In Depth iOS & Cocos2D Performance Analysis with Test Project

On November 17, 2011, in idevblogaday, by Steffen Itterheim

I took Mike Ash’s performance measuring code from 2008 with the improvements made by Stuart Carnie in early 2010 and turned that into a performance measuring project for 2012.

I know it’s still 2011, consider this a forward-looking statement. In any case, the test project is available for download, ready to run, includes Cocos2D v1.0.1 and is relatively easy to modify for your own needs. This project is also available on my github repository where I host all of the iDevBlogADay source code.

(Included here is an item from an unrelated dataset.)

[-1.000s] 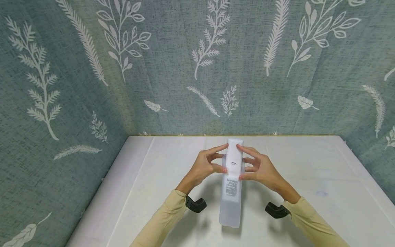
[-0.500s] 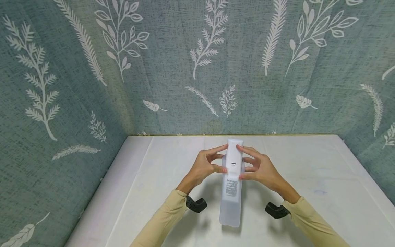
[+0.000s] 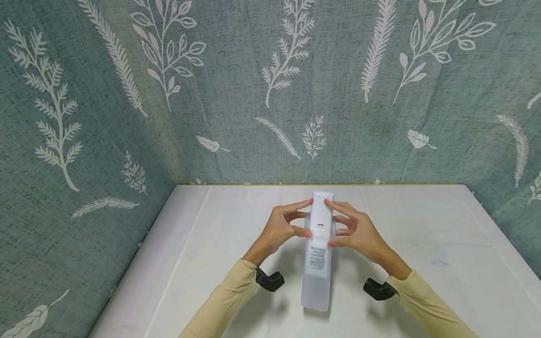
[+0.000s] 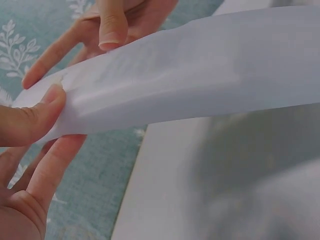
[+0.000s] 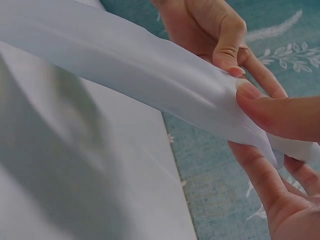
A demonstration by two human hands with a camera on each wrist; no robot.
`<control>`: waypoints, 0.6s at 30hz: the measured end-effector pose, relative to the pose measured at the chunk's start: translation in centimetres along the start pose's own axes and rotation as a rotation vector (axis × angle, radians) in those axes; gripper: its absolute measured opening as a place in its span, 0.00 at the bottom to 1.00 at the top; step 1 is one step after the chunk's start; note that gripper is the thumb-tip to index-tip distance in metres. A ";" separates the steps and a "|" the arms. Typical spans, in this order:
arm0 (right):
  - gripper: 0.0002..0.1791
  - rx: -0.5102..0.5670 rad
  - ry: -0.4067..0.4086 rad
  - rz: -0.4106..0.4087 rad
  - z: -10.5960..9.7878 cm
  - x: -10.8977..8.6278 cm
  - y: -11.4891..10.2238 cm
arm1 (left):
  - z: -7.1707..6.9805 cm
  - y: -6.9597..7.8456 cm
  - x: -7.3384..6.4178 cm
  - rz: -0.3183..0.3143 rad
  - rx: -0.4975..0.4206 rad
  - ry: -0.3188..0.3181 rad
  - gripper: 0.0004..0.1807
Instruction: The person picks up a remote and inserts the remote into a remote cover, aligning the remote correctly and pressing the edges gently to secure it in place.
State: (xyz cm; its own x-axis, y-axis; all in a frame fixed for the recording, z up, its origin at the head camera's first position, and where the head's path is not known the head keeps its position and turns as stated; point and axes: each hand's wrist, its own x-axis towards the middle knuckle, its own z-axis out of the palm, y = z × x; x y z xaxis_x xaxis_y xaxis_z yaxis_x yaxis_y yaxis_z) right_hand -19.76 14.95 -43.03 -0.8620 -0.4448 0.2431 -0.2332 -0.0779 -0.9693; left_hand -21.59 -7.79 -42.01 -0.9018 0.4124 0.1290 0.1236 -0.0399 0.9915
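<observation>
A white remote control (image 3: 322, 213) juts from the far end of a frosted, translucent sleeve (image 3: 316, 293). Fine print shows through the sleeve below a small latch mark on the remote. My left hand (image 3: 279, 230) pinches the left edge, its thumb at the sleeve's mouth and its index finger up by the remote's far end. From the right, my right hand (image 3: 359, 230) grips in the same way. In the right wrist view the bare remote end (image 5: 297, 148) shows past the sleeve's mouth. The sleeve's long near part (image 4: 210, 70) hangs free of both hands, and its shadow falls on the table.
A white-covered table (image 3: 228, 211) lies under both hands. Green-blue cloth (image 3: 236, 84) with white leaf prints stands behind it and along the sides. A black wrist mount (image 3: 270, 280) sits at each cuff of the yellow sleeves.
</observation>
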 end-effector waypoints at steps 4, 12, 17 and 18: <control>0.50 -0.002 0.005 -0.001 0.1 0.0 0.0 | -0.1 -0.1 0.0 0.003 0.005 -0.003 0.40; 0.50 -0.002 0.007 0.000 0.2 -0.1 0.0 | -0.1 -0.4 0.0 0.003 -0.002 0.008 0.40; 0.50 -0.009 0.006 -0.003 0.2 0.0 0.0 | -0.1 -0.4 0.1 -0.007 -0.019 0.013 0.39; 0.50 -0.009 0.005 -0.003 0.2 0.0 0.0 | -0.1 -0.5 0.1 -0.007 -0.019 0.013 0.39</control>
State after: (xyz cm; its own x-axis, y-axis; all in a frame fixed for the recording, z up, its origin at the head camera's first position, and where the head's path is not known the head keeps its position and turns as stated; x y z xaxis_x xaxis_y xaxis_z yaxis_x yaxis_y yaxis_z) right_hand -19.68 14.74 -43.07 -0.8634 -0.4401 0.2465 -0.2398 -0.0718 -0.9682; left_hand -21.78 -7.85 -42.44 -0.9081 0.4006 0.1216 0.1092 -0.0538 0.9926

Since numbers are so dry and hard to assess, you’ll find the rest of this post garnered with charts and conclusions based on the results obtained from iPhone 3G, iPod 4 and iPad.

About the Test Project

At heart, the project still uses Mike Ash’s PerfTester class. I introduced various test categories that can be run independently, this makes it easier to focus on just one particular line of tests you’re currently interested in evaluating. Thus you can simply comment out individual test sections:

[cc lang="cpp"] pt = [[PerfTester alloc] init];
pt.quickTest = NO;
[pt test:kkPerformanceTestArray];
[pt test:KKPerformanceTestObjectCreation];
[pt test:KKPerformanceTestTextureLoading];
[pt test:kkPerformanceTestNodeHierarchy];
[pt test:KKPerformanceTestMessaging];
[pt test:kkPerformanceTestArithmetic];
[pt test:kkPerformanceTestMemory];
[pt test:KKPerformanceTestIO];
[pt test:kkPerformanceTestMisc];

[pt printResultsToStandardOutput];
[pt showResultsInView:[CCDirector sharedDirector].openGLView];
[/cc]

While running, the test status is printed to the Xcode Debug Console (View -> Debug Area -> Activate Console), and when all tests are completed, you’ll find an HTML formatted result that you can paste into an html file. But I found that rather inconvenient, so I decided to fancy this up a little and present the results on the device inside a UIWebView (see screenshot).

A full test takes roughly around 15 minutes to complete, but there’s the option to run a quick test, reducing the number of iterations and thus reducing the accuracy of the results. The PerfTester class now also detects if it is running on an ARMV6 (1st & 2nd generation) device and automatically reduces the number of iterations to complete the tests within a reasonable time frame. On my iPhone 3G it actually took only 12 minutes to complete a full test, whereas the iPod 4 worked on the tests for 17 minutes. Quick tests cut down that time to about a third (4-6 minutes).

There’s two additional things you should be aware of when running the project. First, don’t run it on the iOS Simulator. I mean, what are you testing, really? How fast your Mac can run the iOS Simulator, no more, no less. So that’s pretty pointless and the projects makes that very clear in the results. You’ll see.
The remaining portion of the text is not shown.